- **TASK STATEMENT**
Among the entries below, please show each line that carries the word "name".

>>>

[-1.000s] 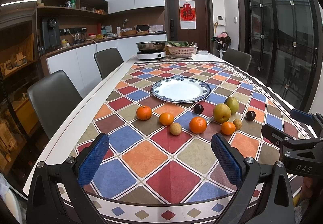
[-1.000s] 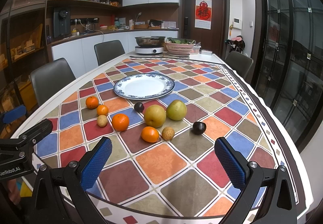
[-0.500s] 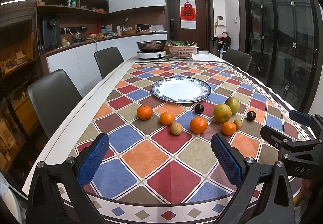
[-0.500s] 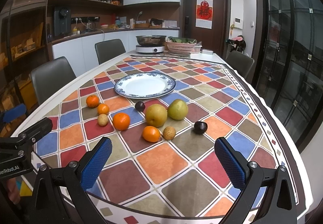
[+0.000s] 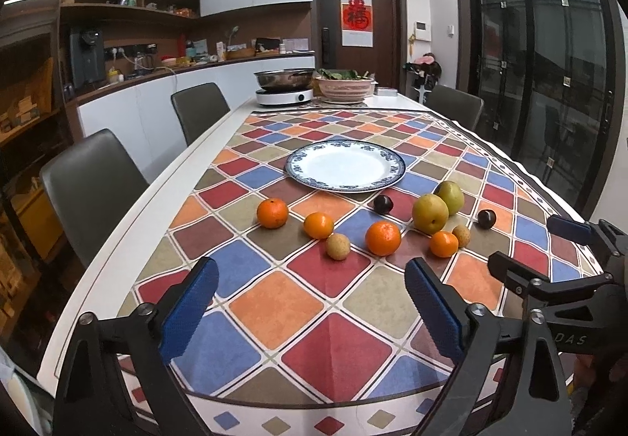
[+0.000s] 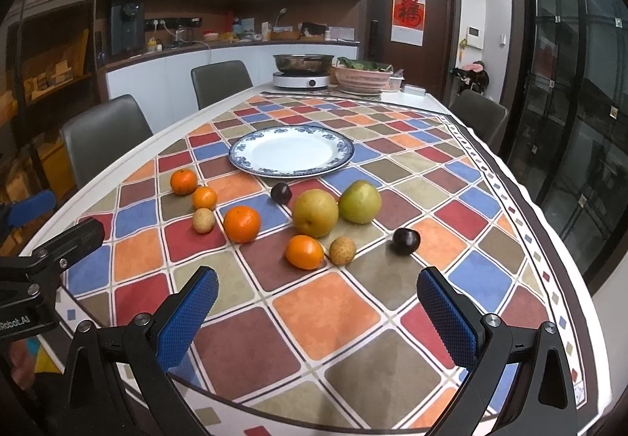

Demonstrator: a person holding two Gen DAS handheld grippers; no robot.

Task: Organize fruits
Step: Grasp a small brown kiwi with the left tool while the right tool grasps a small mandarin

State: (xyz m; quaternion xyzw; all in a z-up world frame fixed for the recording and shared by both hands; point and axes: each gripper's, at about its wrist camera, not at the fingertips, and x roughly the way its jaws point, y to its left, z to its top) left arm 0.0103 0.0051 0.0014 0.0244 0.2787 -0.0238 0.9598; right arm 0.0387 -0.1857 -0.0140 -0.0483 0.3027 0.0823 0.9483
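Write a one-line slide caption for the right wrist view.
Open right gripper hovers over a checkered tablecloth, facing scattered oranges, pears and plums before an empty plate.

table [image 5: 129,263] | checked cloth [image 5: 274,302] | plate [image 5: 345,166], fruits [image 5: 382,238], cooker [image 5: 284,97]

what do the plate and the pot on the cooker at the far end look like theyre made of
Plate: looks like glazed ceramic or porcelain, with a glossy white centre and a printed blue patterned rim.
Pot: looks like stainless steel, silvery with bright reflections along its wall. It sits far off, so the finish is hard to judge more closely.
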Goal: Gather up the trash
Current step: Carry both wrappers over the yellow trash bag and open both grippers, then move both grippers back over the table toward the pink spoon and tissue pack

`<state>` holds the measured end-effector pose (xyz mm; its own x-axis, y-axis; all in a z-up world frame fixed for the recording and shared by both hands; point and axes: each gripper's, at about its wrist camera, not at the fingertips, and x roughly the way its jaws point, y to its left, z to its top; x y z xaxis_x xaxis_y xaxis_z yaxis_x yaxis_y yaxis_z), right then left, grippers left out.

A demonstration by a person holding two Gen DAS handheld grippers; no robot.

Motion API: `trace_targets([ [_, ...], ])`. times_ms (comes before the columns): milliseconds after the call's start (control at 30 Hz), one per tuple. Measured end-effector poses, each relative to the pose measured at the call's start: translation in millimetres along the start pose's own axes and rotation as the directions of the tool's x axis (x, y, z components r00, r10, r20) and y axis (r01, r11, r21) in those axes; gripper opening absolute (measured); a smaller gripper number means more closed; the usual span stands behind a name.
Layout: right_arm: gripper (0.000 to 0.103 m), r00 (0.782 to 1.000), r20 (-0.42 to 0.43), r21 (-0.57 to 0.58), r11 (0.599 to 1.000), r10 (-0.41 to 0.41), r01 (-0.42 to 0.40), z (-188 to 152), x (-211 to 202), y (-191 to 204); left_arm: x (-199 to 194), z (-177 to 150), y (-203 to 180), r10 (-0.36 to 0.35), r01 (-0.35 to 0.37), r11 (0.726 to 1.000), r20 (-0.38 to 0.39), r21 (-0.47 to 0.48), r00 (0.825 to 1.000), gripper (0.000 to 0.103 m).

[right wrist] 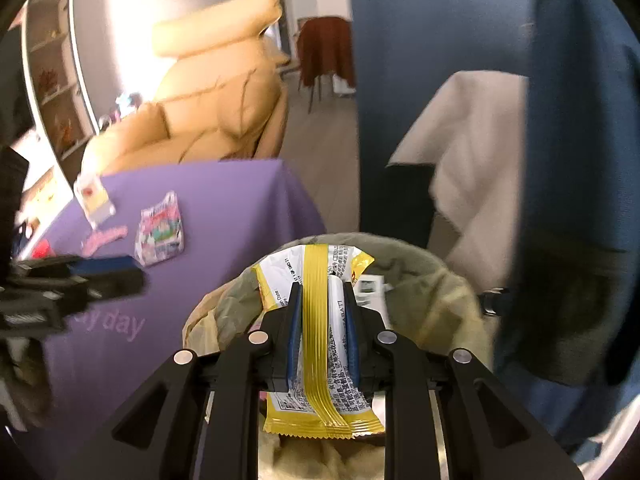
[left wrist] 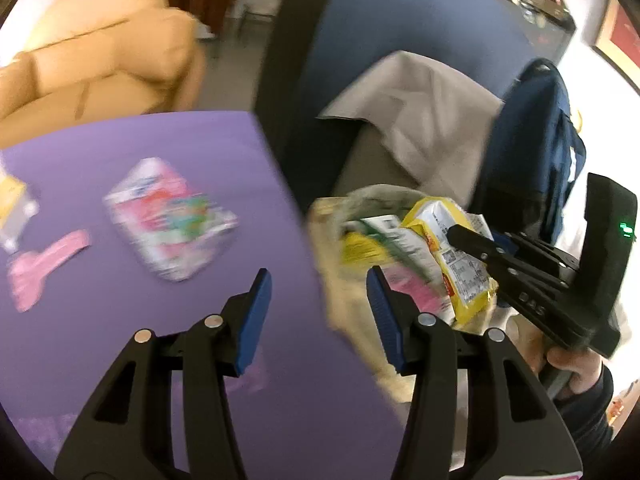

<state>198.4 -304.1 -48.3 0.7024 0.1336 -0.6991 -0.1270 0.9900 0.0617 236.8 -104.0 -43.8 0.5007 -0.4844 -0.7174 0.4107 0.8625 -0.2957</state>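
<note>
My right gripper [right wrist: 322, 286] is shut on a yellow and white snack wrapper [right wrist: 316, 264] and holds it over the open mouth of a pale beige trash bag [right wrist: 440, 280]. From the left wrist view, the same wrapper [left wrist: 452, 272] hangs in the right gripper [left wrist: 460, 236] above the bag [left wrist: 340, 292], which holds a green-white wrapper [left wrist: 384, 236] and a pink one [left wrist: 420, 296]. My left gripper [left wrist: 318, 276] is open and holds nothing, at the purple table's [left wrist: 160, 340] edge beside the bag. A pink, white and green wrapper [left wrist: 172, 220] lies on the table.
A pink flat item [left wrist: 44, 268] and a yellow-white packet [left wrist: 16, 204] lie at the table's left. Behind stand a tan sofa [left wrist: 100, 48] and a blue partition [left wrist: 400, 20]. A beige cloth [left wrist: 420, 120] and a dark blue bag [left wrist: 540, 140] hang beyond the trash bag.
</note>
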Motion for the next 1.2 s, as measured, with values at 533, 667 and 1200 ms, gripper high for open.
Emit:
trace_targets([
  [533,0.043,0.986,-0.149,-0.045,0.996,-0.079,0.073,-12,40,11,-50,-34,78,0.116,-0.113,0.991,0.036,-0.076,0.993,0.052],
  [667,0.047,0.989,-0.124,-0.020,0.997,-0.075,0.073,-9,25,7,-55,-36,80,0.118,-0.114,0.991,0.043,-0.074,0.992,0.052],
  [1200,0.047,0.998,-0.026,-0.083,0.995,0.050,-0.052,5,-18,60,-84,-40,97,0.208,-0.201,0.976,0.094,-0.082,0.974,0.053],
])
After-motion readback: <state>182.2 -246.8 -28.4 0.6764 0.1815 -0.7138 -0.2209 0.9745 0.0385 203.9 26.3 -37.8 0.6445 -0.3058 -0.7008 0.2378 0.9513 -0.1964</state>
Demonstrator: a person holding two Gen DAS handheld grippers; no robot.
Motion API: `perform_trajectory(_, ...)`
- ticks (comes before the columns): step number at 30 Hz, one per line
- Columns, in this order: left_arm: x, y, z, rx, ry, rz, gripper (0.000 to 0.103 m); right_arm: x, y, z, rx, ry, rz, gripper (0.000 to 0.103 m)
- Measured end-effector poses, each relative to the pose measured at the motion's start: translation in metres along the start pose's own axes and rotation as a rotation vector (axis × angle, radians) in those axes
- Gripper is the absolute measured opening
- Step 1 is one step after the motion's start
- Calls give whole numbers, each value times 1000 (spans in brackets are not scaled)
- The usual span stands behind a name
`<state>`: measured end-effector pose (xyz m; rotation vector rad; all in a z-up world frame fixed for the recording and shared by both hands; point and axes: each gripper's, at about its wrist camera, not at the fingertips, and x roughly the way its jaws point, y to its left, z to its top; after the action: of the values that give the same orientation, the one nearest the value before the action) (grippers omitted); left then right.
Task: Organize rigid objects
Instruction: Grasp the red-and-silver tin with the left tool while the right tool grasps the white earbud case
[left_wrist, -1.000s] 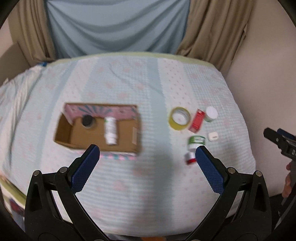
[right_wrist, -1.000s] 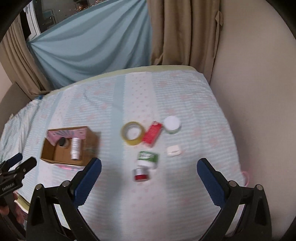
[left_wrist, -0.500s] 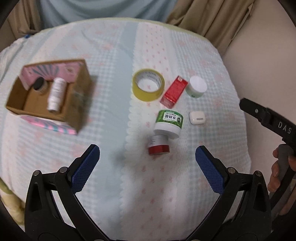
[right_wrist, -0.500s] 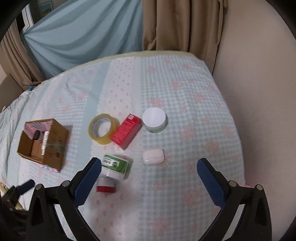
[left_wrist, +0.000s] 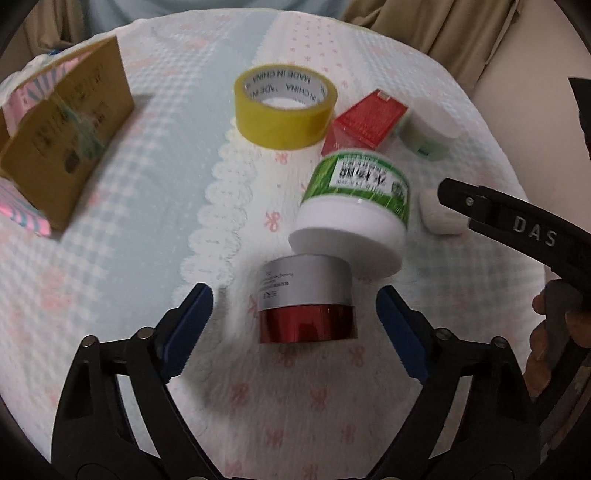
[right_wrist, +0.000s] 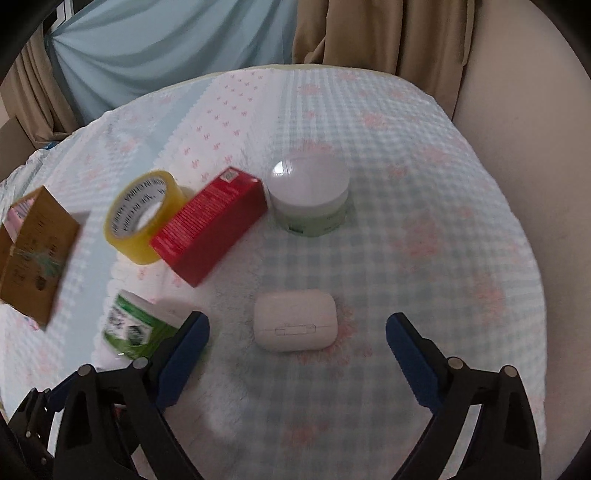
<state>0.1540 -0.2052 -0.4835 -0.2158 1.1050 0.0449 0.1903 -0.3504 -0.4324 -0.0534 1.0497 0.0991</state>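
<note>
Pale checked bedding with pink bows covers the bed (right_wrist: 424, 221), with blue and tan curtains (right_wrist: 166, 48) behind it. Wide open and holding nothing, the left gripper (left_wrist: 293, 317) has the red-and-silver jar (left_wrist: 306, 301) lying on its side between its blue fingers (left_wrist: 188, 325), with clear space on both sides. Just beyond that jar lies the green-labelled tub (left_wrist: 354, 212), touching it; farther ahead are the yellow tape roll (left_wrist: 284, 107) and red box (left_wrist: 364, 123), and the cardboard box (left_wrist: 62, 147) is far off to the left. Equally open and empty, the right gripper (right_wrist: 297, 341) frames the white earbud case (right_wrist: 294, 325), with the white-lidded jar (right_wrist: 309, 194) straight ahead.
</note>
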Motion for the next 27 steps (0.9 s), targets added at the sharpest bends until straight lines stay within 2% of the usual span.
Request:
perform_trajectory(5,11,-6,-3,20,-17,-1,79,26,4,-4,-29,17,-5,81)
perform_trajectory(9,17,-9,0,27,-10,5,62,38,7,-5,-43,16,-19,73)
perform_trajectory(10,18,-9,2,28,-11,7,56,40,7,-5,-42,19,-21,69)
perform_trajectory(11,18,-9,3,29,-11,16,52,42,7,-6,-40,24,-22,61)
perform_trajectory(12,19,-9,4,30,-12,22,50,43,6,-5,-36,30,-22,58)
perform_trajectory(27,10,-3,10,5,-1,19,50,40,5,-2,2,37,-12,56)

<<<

- **RESULT**
Motion API: `trace_targets([ [_, ...], ])`. times_ms (comes before the columns): milliseconds after the call's start (control at 30 Hz), one per tuple. Measured end-effector poses, each relative to the pose measured at the call's start: translation in millimetres along the start pose's own axes and rotation as the directions of the tool's x axis (x, y, z components r00, r10, r20) and y axis (r01, r11, r21) in those axes; gripper opening absolute (measured); a smaller gripper number means more closed; the usual span stands behind a name.
- The usual span stands behind a name

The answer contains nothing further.